Gavroche
Lucile découvre son quartier de mission. Alors que le lieu n’a rien d’attirant, elle s’émerveille de la beauté rayonnante de Nelly, petite fille qu’elle vient de rencontrer.
J’attendais un ami qui devait nous apporter quelque chose pour une sœur de communauté malade. Je m’attendais à voir un adulte. Mais au contraire, c’est une petite gamine de dix ans qui est arrivée. J’étais d’autant plus surprise qu’elle était vraiment petite et toute frêle, on lui donnerait bien huit ans. Elle a voulu voir une petite terrasse qui a été faite récemment. Elle s’est émerveillée devant nos décorations de Noël, nos Rois Mages qui cheminaient devant l’entrée. Elle a fait le tour de la terrasse (de cinq mètres carrés peut-être) et s’est penchée sur le bord. J’ai eu peur, car nous sommes à deux-trois mètres au-dessus de la rue, sans barrières. Elle s’est penchée pour cueillir une fleur d’un arbre de notre jardin. Et, de fait, j’avais remarqué que les fleurs à cet endroit sont bien plus jolies que celles du même arbre accessible depuis le patio, sans risque et sans peine. Et elle se tenait là avec sa fleur (une très jolie fleur, d’une vive couleur fuchsia), qu’elle admirait. On aurait dit le Petit Prince et sa rose.
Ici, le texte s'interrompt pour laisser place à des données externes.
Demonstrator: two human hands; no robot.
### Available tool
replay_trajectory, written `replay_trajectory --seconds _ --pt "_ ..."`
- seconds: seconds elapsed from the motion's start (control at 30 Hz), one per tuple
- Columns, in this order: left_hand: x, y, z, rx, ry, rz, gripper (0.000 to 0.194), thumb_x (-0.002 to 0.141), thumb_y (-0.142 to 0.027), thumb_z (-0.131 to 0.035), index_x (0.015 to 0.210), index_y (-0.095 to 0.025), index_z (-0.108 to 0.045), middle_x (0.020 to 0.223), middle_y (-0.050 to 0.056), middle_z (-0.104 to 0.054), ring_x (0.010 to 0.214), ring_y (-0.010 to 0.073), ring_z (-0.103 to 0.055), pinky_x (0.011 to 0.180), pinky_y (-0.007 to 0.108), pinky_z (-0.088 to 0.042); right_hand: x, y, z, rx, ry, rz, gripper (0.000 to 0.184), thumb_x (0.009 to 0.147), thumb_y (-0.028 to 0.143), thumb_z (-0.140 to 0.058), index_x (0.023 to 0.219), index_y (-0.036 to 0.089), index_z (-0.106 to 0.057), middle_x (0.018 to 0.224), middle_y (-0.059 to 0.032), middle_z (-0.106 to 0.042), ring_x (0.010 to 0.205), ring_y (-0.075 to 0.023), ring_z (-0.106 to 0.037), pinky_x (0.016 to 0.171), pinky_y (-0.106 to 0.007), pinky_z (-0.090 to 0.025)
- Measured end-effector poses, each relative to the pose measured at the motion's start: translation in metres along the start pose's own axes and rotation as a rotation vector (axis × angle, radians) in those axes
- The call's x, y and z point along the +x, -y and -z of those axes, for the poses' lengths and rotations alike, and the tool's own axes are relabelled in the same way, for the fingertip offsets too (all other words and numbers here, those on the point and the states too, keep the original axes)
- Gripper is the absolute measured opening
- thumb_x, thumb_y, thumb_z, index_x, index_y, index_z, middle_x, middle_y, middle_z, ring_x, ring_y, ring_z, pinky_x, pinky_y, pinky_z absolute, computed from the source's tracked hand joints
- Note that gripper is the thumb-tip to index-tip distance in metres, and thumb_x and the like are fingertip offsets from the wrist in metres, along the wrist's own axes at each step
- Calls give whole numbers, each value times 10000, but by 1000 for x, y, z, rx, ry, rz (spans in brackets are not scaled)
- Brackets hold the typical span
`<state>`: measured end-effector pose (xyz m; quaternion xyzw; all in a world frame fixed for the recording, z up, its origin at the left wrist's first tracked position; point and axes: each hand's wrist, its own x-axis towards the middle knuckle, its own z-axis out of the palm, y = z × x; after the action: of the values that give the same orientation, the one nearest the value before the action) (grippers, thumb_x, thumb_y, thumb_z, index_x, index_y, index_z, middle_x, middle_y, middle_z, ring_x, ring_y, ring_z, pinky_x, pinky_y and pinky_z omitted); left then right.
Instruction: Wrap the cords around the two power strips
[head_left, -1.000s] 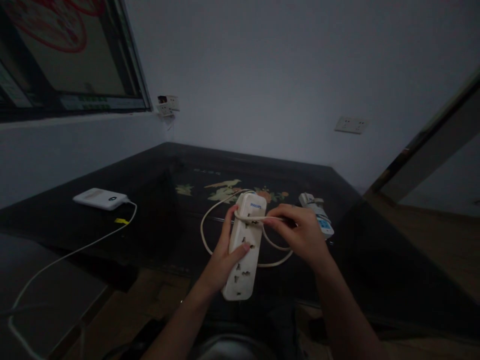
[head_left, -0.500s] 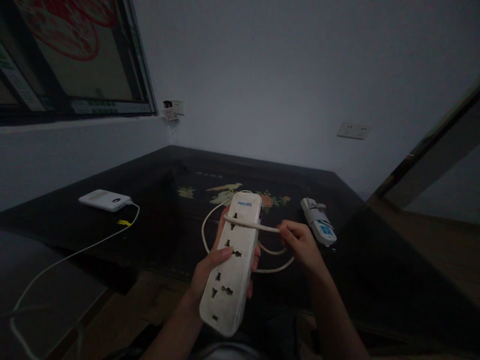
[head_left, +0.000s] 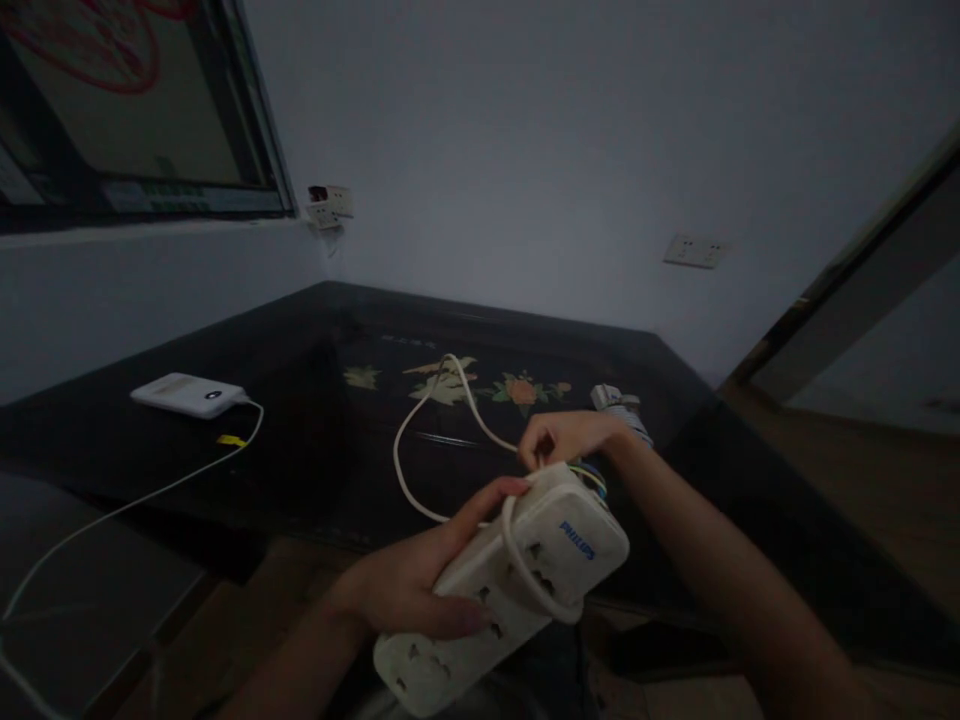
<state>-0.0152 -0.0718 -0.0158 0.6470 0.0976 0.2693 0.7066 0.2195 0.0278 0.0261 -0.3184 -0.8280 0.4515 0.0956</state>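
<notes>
A white power strip (head_left: 517,590) lettered PHILIPS is held tilted above the table's front edge. My left hand (head_left: 420,570) is closed around it, thumb on the socket face and fingers along its far side. The white power cord (head_left: 401,455) passes once over the socket face near the lettered end, and a loose loop of it stretches out over the table. At the strip's far side, my right hand (head_left: 559,435) pinches the cord. Thin coloured wires (head_left: 592,478) show at the lettered end.
On the dark table (head_left: 300,340), a white power bank (head_left: 187,393) with a cable lies at the left beside a yellow tag (head_left: 231,440). Behind my right forearm sits a second power strip (head_left: 622,410), partly hidden. Wall sockets (head_left: 694,250) are on the back wall.
My left hand has turned the power strip so its lettered end points right and nearer. My right hand has carried the cord around to the strip's far side.
</notes>
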Motion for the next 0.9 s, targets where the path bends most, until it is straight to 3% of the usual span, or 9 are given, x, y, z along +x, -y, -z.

Puis elle repart, et alors que je la regarde s’en aller, je la vois danser, virevolter dans le jardin. C’était une scène charmante, pleine de légèreté et de douceur. Cela contrastait fortement avec le quartier sale, les dures exigences liées au covid (ici, même les enfants portent des masques) et la violence dont on n’est pas toujours témoins mais dont on sait qu’elle est présente. Ces enfants ne vivent pas dans un conte de fée et pourtant, celle-ci avait l’air d’en sortir. Elle s’appelle Jenny, on aurait dit Gavroche.